Effective Git

January 2018

This post is a draft. Content may be incomplete or missing.

TODO

This was originally a Git uber-post but I decided to break it out. Nix all of the git internals stuff, except for what we will need, link to the book for the rest.

Then cover topic branches:

  • What will go wrong if you do work in master and hit a merge conflict
  • Use topic branches instead
  • Keep topic branches up to date by routinely merging in the latest master branch
  • Use git pull --rebase origin master to keep all your commits on the tip of your topic branch
  • Use interactive rebase to clean up history and/or drop commits as needed
  • Keep a copy of your topic branch remotely, force-push liberally
  • Merge your topic branch into master as a fast-forward merge

Then cover feature branches:

  • If possible, try to avoid making a feature branch, work in master with the feature “off” instead
  • Seriously, these are way overused, you really really don’t need one of these
  • What will go wrong if you share topic branches with someone else
  • Use a feature branch as you would master: create topic branches and merge them in as fast-forward merges

Then cover release branches:

  • For stabilizing a release (bugfixes only) while development continues (bugfixes and other work)
  • Default mode: fix in master, cherry-pick to release branch(es)
  • If master diverged too far, spin two separate fixes by hand
  • What will go wrong if you try to fix in the release branch first – frankenstein bugs

Git’s flexibility is both its greatest asset and its greatest downfall. By avoiding pushing you to use it in any particular way, Git makes it easy for you to use it however you wish – even if that means letting you do things that mess up the repo or generate needless busywork.
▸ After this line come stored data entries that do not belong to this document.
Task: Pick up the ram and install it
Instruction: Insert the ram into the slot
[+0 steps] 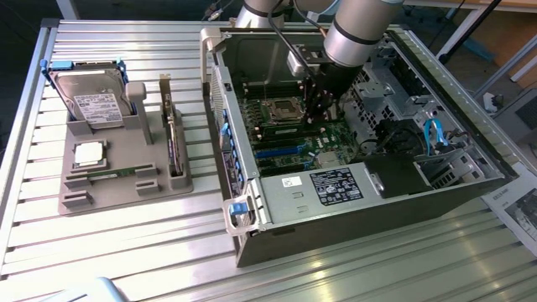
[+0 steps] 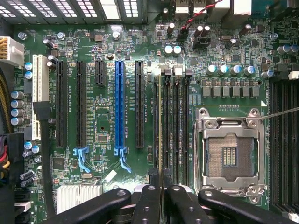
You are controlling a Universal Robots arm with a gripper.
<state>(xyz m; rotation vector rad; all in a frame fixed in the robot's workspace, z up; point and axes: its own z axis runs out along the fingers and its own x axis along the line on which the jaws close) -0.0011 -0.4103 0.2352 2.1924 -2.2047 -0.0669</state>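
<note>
My gripper [image 1: 321,116] reaches down inside the open computer case [image 1: 293,189], just above the motherboard [image 1: 331,141]. In the wrist view its black fingers [image 2: 148,198] are closed together on a ram [image 2: 160,121], seen edge-on as a thin pale strip. The strip lines up along the outermost of the black memory slots [image 2: 175,126], beside the long black expansion slot [image 2: 139,105]. I cannot tell whether it is seated or just above the slot. A second, matching green ram [image 1: 117,171] lies in the grey holder [image 1: 160,160] outside the case.
The open processor socket [image 2: 230,154] sits close beside the memory slots. The holder also carries a hard drive [image 1: 97,100], a silver processor chip [image 1: 90,153] and an upright expansion card [image 1: 172,135]. Blue cables [image 1: 433,135] and drive cages crowd the case's far side.
</note>
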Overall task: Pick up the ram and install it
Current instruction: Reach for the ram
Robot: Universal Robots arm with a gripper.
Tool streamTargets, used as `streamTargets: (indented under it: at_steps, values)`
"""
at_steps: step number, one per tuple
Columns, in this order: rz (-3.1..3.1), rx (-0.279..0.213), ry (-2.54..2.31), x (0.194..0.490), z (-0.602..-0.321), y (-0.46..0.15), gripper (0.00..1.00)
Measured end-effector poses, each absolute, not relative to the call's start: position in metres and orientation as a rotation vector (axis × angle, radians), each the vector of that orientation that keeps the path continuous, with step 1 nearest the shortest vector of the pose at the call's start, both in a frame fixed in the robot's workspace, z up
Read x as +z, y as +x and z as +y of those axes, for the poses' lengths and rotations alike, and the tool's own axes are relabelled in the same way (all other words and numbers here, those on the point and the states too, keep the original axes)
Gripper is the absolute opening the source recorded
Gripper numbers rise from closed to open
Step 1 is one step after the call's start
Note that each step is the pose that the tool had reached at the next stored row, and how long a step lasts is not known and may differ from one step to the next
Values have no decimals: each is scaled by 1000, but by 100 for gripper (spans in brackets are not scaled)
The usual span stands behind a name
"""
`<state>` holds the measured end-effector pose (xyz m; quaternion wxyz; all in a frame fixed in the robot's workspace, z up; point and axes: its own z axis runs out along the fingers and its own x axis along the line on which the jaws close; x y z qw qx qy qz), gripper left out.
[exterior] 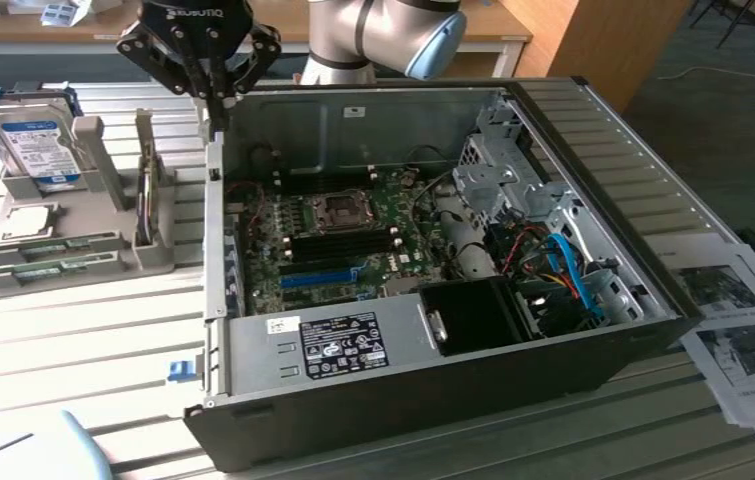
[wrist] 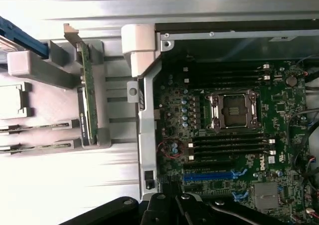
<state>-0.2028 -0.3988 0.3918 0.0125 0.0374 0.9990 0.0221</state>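
Jaws clenched on nothing; gripper [exterior: 214,98] hangs over the case [exterior: 591,150] corner. Ram [exterior: 57,244] lies in the holder [exterior: 153,258], exterior view's left. I'd worry closed fingers could bump it askew.

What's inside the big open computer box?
A green motherboard with a square chip socket, a blue slot, coloured cables and a black box. The labelled silver box hides whatever lies under it.
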Motion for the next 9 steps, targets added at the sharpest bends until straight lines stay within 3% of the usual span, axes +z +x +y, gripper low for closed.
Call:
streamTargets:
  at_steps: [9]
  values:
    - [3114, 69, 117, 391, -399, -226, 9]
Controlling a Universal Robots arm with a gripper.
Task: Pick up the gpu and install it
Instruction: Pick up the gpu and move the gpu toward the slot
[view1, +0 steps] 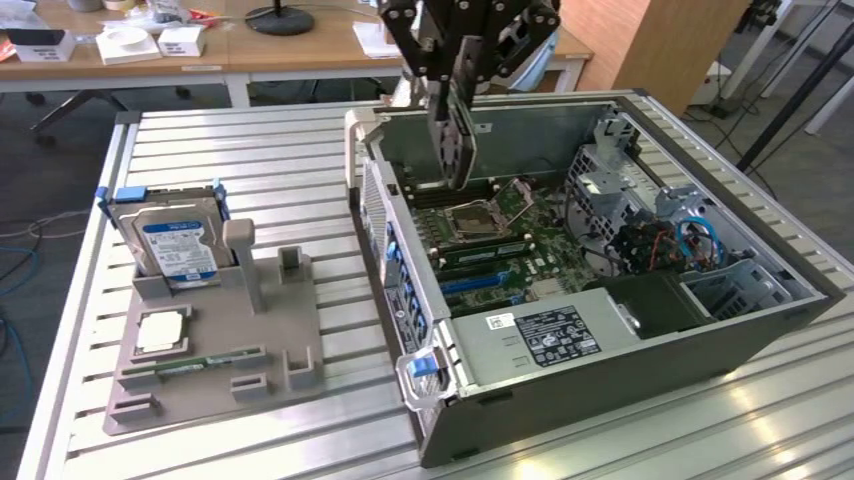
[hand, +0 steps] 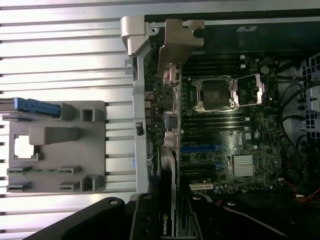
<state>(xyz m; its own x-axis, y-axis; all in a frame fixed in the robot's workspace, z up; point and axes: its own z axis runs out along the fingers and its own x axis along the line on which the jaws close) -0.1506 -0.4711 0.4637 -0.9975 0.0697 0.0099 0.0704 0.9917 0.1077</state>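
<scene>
The gpu (view1: 461, 140) hangs upright, long side vertical, over the open computer case (view1: 747, 330), and my gripper (view1: 454, 72) is shut on its upper end. Its lower end is level with the case's rim, above the motherboard (view1: 514, 240) near the CPU socket (view1: 478, 215). In the wrist view the gpu (hand: 169, 122) appears edge-on, its silvery bracket (hand: 177, 40) farthest from the camera and beside the case's rear wall. My gripper (hand: 167, 220) clamps the near end between dark fingers (hand: 145, 215). Blue and white slots (hand: 200, 149) lie on the board alongside the card.
On the exterior view's left, a grey holder (view1: 214, 330) on the slatted metal table (view1: 267, 150) carries a hard drive (view1: 178, 245), a CPU chip (view1: 158, 330) and a memory stick (view1: 200, 362). A power supply (view1: 547, 335) and drive cages (view1: 627, 200) fill the case's other end.
</scene>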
Consider this post a style guide for using Git effectively.

Know Git Data Structures

Git is somewhat unique among version control systems in that it centers around an on-disk data structure which can be manipulated by a sort of command-line “API,” rather than providing commands that try to fit a particular workflow. More than anything else, understanding this data structure is key to using Git effectively and avoiding trouble.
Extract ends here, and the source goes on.